The 110 year old Swanke Mansion, on the banks of the Embarrass Fiver in Tigerton, started out as a home. But, for the past seven decades, under the ownership of non-profit Tigerton Clinic Inc., it’s been a place for the rural community to seek medical care.

“We’ve been here since 1950. It’s been the goal of the organization to provide the community medical services for the last 70 years. Probably for the last 25 years we’ve owned the building and rented to the company that provides the services,” says Aaron Damrau with Tigerton Clinic Inc..

ThedaCare decided to temporarily close the clinic, at the beginning of the pandemic, for patient safety. The downtime allowed for renovations and updates to the space. But, as work got underway, in the one hundred year old building, the project snowballed -- but in a good way.

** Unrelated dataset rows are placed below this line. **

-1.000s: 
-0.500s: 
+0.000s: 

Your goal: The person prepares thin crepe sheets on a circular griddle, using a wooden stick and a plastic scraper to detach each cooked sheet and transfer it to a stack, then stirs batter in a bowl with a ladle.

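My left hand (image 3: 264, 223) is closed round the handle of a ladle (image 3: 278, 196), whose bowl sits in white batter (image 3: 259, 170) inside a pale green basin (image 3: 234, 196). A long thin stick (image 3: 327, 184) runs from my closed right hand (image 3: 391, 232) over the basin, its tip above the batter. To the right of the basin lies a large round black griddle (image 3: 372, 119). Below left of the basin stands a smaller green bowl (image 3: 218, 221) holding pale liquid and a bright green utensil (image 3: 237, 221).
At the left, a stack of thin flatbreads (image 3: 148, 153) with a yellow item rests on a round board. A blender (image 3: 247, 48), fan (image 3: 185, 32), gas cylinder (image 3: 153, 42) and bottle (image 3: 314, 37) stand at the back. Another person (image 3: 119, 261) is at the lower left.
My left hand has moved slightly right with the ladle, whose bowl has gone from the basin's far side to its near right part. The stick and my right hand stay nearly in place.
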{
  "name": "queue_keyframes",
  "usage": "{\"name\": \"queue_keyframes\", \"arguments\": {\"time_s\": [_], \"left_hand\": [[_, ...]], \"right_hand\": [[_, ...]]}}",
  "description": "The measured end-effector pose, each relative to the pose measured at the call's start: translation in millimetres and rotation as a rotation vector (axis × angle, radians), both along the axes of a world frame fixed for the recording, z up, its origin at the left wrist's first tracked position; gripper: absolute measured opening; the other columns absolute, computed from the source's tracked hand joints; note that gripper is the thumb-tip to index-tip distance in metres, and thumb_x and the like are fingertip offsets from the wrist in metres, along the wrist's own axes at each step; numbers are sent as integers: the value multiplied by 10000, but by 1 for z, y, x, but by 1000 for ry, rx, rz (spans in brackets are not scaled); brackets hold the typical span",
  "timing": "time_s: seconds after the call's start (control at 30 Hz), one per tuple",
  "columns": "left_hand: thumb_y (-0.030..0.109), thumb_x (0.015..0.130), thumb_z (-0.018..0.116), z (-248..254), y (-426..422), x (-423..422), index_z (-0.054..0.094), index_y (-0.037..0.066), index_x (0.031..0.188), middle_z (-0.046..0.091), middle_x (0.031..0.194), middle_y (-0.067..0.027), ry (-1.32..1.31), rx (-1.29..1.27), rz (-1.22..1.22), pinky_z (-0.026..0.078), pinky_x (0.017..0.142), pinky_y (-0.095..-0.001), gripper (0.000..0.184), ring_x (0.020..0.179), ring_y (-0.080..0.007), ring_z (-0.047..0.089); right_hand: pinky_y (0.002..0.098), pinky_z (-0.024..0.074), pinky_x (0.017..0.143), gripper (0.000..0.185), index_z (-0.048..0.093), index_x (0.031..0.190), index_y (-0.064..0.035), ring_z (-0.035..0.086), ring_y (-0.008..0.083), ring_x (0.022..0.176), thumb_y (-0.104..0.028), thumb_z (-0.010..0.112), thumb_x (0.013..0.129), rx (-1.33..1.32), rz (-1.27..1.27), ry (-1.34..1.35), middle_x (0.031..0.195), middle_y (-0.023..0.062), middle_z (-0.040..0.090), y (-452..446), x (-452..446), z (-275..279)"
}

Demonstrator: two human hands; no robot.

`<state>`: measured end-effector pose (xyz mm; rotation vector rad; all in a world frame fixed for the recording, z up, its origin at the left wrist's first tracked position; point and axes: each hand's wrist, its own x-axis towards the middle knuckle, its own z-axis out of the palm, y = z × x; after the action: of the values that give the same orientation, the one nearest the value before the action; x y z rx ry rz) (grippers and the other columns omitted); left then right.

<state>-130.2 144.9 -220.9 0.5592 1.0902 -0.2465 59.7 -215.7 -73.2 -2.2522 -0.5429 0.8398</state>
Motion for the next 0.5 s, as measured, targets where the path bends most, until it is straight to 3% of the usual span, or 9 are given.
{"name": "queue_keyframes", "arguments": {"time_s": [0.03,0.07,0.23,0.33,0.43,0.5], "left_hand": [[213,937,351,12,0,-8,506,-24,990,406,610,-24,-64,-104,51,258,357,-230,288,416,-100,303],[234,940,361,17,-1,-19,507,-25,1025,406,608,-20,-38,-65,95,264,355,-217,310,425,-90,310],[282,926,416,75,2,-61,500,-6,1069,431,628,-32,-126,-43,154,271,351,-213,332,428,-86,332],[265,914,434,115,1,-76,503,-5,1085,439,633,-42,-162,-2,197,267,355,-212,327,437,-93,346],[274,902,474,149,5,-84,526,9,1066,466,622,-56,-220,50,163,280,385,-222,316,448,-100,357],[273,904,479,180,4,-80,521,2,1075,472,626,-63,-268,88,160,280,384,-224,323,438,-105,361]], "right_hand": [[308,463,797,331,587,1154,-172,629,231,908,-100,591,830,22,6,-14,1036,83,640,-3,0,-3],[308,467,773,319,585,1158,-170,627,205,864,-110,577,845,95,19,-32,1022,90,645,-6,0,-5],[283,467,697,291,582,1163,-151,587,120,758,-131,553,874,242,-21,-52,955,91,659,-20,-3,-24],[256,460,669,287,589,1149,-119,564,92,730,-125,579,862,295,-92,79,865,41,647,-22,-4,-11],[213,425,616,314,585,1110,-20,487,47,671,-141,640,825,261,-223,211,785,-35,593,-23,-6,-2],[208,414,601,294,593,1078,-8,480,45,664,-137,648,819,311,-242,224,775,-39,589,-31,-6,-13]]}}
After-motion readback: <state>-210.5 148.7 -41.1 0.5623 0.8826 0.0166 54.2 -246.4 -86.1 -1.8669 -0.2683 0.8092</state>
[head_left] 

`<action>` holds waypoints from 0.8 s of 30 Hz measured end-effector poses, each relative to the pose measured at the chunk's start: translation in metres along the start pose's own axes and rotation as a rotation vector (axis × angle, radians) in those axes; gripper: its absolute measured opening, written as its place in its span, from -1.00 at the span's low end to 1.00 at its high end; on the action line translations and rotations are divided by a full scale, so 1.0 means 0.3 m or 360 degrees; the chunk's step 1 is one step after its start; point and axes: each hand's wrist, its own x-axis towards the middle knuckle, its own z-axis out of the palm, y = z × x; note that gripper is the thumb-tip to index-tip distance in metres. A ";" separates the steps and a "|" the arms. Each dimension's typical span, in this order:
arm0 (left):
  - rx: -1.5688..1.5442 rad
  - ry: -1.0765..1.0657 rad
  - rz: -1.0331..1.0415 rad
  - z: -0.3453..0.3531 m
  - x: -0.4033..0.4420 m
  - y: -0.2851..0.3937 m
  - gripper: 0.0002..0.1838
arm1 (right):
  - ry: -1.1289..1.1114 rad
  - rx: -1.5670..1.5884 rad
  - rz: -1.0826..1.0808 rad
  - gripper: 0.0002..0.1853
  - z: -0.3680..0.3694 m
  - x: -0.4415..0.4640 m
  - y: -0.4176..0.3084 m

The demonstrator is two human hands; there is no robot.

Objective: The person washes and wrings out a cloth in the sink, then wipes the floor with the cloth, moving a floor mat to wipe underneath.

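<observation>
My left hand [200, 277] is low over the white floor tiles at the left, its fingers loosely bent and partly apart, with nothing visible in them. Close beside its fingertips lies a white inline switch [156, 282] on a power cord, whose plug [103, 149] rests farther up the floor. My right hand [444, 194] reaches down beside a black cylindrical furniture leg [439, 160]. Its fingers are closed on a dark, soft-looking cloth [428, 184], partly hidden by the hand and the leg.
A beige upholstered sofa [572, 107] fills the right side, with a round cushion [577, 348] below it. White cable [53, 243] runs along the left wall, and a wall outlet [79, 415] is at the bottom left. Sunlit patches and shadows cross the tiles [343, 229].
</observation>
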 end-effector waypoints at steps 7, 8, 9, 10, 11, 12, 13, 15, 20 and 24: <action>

According to ThedaCare physician, Dr. Jasmine Wiley, “When we pulled out the carpet, in this whole first floor, we realized the original floors were underneath and then it just became this project and labor of love to kind of restore the floors to their original, try and save them and make some other updates and restoring of paint colors and things like that.”

Contractors and volunteers and even the clinic’s medical staff put in a lot of hours to restore the first floor of the historic building. The original cork floors are shining again. Woodwork and cabinetry were salvaged too.

“Really to have honored that history of this building too is really really exciting for the community and we’ve seen so much excitement about the posts we’ve shared online and things as we’ve worked on this project and that I think is what really means the most to us,” says Dr. Wiley.

But much like the patients who come to the clinic, the building is still in need of some more TLC. The hope is the first floor renovations will lead to more restoration of the landmark. Aaron Damrau adds, “It is a first step to a larger project that I think the community will hopefully be excited to raise money for and to keep the clinic here and to see future use for this building.”

The reopened clinic will start welcoming patients again on Monday.